The final episode of I am capitalism feels like an epilogue set in the future. By now koosil-ja has become thoroughly mechanized and has lost the use of her arms. Paradoxically here she wears a cassock with three sleeves, not two, but the sleeves are empty and the garment binds her like a straightjacket. Two additional dancers, Geoff Matters and Melissa Guerrero, precede her similarly attired. Together they march along the edges of a three-pointed floor plan, and trail along the interior lines that divide this diagram into sections, looping around a circle in the middle.
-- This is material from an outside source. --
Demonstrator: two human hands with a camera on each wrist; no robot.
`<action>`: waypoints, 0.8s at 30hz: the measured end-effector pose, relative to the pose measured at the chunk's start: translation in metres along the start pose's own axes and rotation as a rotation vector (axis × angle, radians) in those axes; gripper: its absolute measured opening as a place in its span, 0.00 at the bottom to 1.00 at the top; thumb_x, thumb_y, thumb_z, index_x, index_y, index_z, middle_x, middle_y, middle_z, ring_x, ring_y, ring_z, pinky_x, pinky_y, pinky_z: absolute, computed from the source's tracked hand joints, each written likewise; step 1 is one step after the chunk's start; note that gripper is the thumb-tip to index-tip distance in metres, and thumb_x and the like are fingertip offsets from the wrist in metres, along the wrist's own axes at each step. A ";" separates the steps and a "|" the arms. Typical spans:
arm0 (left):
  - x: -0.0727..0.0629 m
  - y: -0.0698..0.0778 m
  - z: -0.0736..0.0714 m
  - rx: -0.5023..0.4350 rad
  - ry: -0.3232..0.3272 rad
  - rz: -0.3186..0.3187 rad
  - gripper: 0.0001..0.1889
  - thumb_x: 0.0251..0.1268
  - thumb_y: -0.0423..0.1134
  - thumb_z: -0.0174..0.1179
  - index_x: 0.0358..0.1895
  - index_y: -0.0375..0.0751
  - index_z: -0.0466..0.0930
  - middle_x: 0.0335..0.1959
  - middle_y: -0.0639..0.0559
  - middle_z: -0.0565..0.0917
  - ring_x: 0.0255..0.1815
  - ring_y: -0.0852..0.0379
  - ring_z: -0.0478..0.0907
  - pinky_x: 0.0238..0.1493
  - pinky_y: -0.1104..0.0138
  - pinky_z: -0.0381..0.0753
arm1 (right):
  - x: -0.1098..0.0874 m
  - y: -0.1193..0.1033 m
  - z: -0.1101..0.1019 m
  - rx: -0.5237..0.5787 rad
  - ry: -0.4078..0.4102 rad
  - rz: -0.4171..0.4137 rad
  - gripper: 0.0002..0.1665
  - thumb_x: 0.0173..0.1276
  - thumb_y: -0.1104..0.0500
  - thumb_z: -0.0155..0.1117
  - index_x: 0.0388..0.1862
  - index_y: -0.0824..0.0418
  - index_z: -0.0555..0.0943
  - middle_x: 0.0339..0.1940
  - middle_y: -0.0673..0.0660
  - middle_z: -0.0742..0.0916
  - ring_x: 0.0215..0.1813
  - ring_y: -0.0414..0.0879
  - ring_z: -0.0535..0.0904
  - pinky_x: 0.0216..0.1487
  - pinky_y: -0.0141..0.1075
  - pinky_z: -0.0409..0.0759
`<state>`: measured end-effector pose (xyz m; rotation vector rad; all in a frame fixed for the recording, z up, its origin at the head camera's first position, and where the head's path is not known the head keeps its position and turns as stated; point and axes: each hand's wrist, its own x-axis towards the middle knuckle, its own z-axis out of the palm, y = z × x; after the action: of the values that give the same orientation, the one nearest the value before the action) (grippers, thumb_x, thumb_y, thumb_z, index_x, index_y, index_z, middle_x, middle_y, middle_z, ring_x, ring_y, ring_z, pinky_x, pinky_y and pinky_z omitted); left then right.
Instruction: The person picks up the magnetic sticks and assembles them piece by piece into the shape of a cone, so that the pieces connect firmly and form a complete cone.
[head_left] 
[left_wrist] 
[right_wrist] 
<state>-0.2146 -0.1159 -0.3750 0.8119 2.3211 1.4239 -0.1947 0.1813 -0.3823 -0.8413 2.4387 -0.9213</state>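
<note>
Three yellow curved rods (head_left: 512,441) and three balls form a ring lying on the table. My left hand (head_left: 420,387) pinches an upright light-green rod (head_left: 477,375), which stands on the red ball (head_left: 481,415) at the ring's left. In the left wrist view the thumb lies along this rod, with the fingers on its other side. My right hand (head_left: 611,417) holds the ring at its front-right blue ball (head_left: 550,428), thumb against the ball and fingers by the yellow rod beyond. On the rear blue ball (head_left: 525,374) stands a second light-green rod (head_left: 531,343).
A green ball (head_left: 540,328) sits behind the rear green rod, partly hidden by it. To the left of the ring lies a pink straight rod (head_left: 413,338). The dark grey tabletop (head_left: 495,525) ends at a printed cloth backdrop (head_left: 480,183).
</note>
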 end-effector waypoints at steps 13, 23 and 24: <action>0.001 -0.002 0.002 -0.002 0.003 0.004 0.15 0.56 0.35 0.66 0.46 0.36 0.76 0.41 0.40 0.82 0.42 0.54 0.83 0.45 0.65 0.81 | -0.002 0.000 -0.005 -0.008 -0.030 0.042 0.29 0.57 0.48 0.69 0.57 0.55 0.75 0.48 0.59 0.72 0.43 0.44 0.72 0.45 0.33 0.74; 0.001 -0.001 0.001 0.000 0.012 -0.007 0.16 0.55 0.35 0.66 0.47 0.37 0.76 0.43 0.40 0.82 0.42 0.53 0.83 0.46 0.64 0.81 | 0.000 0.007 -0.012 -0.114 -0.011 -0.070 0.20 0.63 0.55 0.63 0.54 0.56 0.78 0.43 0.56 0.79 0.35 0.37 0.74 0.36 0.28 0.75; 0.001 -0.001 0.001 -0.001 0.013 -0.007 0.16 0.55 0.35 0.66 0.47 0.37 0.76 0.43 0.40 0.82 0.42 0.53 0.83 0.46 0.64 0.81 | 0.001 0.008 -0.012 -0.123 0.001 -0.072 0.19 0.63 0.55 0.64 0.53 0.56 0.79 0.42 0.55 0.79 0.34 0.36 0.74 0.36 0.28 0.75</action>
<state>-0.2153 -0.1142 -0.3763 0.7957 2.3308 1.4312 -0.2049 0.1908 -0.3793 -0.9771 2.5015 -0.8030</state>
The action is monotonous and dehumanized, but as they march the rattling percussion grows louder and louder until some internal malfunction sends the dancers careening off their track in separate directions.
Capitalism may appear omnipotent and unassailable, but never mind, this dance seems to say. The “delirious” economic machine, internally logical but utterly mad when regarded from outside, is fated to destroy itself in the end.